▸ Task statement
The answer should be an exact copy of the data.

▸ Dataset content

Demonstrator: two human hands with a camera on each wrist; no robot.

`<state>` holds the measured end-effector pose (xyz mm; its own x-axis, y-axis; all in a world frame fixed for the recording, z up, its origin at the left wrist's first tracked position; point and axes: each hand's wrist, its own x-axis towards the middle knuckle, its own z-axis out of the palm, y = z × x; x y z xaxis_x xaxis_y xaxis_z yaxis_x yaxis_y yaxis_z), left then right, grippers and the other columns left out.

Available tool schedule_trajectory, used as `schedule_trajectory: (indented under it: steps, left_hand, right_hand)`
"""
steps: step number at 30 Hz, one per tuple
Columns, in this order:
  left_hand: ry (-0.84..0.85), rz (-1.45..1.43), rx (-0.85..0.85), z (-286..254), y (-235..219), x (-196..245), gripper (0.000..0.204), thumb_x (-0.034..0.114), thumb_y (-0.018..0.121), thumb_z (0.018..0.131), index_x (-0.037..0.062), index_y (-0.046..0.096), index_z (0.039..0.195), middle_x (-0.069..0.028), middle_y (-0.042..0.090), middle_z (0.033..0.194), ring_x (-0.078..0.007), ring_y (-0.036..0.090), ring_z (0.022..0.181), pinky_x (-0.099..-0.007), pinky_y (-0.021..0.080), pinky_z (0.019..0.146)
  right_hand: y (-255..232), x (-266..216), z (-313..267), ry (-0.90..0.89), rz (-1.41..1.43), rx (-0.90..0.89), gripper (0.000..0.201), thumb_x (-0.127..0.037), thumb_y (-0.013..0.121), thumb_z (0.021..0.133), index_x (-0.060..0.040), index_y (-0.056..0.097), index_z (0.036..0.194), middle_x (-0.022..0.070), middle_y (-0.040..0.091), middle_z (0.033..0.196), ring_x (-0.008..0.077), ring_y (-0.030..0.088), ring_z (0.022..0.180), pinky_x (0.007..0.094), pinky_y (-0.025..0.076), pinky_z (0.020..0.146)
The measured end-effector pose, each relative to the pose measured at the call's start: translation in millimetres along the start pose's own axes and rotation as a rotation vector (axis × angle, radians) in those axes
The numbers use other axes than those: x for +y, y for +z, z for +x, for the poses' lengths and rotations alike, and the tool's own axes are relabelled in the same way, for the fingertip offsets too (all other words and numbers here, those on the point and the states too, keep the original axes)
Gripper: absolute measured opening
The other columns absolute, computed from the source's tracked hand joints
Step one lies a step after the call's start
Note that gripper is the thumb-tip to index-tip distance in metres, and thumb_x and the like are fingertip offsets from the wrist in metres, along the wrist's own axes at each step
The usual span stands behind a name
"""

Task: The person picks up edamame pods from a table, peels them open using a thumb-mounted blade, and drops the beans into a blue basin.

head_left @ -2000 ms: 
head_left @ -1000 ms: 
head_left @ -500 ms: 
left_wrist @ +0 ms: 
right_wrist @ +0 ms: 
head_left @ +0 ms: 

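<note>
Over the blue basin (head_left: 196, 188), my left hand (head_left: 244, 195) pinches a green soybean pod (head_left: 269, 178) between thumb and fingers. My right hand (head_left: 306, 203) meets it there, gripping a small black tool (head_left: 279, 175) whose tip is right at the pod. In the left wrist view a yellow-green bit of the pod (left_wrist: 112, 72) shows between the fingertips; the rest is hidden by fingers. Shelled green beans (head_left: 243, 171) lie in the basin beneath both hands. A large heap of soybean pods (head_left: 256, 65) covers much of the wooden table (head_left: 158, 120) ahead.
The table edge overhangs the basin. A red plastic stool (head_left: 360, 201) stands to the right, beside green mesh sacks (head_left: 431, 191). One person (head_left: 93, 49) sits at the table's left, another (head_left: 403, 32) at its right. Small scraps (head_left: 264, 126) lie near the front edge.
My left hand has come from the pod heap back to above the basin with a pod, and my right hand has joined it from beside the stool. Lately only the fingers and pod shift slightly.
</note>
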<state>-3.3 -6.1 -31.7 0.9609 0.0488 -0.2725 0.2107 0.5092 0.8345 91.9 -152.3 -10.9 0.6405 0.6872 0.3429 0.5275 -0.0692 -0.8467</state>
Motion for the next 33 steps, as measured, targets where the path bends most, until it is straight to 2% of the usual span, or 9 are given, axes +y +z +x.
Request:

▸ Task result
Demonstrator: two human hands with a camera on each wrist; no robot.

`<state>` holds the measured end-effector pose (xyz mm; its own x-axis, y-axis; all in a world frame fixed for the recording, z up, its origin at the left wrist's first tracked position; point and axes: each hand's wrist, its own x-axis towards the middle knuckle, its own z-axis out of the palm, y = z × x; x y z xaxis_x xaxis_y xaxis_z yaxis_x yaxis_y yaxis_z), left then right, grippers and the other columns left out.

Available tool schedule_trajectory, used as `schedule_trajectory: (indented under it: steps, left_hand, right_hand)`
"""
steps: step number at 30 Hz, one per tuple
Columns, in this order:
  left_hand: ry (-0.84..0.85), rz (-1.45..1.43), rx (-0.85..0.85), z (-286..254), y (-235..219), x (-196..245), gripper (0.000..0.204), thumb_x (-0.034..0.114), thumb_y (-0.018..0.121), thumb_z (0.018..0.131), index_x (-0.037..0.062), index_y (-0.046..0.096), index_z (0.039..0.195), middle_x (-0.069..0.028), middle_y (-0.042..0.090), middle_z (0.033..0.194), ring_x (-0.078..0.007), ring_y (-0.036..0.090), ring_z (0.022..0.181), pinky_x (-0.099..-0.007), pinky_y (-0.021..0.080), pinky_z (0.019..0.146)
  right_hand: y (-255..232), x (-266..216), z (-313..267), ry (-0.90..0.89), rz (-1.41..1.43), rx (-0.90..0.89), gripper (0.000..0.201), thumb_x (-0.127..0.037), thumb_y (-0.013..0.121), thumb_z (0.021..0.133), index_x (-0.060..0.040), index_y (-0.056..0.097), index_z (0.036..0.194), middle_x (-0.022..0.070), middle_y (-0.040..0.091), middle_z (0.033..0.196), ring_x (-0.008..0.077), ring_y (-0.030..0.088), ring_z (0.022..0.180), pinky_x (0.007..0.094), pinky_y (-0.025..0.076), pinky_z (0.020..0.146)
The measured end-effector pose, each relative to the pose measured at the call's start: translation in millimetres along the start pose's own axes and rotation as a rotation vector (axis × angle, radians) in those axes
The numbers use other axes than those: x for +y, y for +z, z for +x, for the poses' lengths and rotations alike, and the tool's own axes are relabelled in the same way, for the fingertip offsets too (all other words and numbers here, those on the point and the states too, keep the original axes)
Gripper: absolute measured opening
The other columns absolute, computed from the source's tracked hand joints
Step one lies a step after the call's start
Note that gripper is the thumb-tip to index-tip distance in metres, and thumb_x and the like are fingertip offsets from the wrist in metres, along the wrist's own axes at each step
The usual span stands behind a name
"""

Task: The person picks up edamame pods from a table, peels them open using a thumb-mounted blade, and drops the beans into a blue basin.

head_left @ -2000 ms: 
head_left @ -1000 ms: 
head_left @ -500 ms: 
left_wrist @ +0 ms: 
right_wrist @ +0 ms: 
head_left @ +0 ms: 

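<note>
Over the blue basin (head_left: 196, 188), my left hand (head_left: 244, 195) pinches a green soybean pod (head_left: 269, 178) between thumb and fingers. My right hand (head_left: 306, 203) meets it there, gripping a small black tool (head_left: 279, 175) whose tip is right at the pod. In the left wrist view a yellow-green bit of the pod (left_wrist: 112, 72) shows between the fingertips; the rest is hidden by fingers. Shelled green beans (head_left: 243, 171) lie in the basin beneath both hands. A large heap of soybean pods (head_left: 256, 65) covers much of the wooden table (head_left: 158, 120) ahead.
The table edge overhangs the basin. A red plastic stool (head_left: 360, 201) stands to the right, beside green mesh sacks (head_left: 431, 191). One person (head_left: 93, 49) sits at the table's left, another (head_left: 403, 32) at its right. Small scraps (head_left: 264, 126) lie near the front edge.
My left hand has come from the pod heap back to above the basin with a pod, and my right hand has joined it from beside the stool. Lately only the fingers and pod shift slightly.
</note>
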<state>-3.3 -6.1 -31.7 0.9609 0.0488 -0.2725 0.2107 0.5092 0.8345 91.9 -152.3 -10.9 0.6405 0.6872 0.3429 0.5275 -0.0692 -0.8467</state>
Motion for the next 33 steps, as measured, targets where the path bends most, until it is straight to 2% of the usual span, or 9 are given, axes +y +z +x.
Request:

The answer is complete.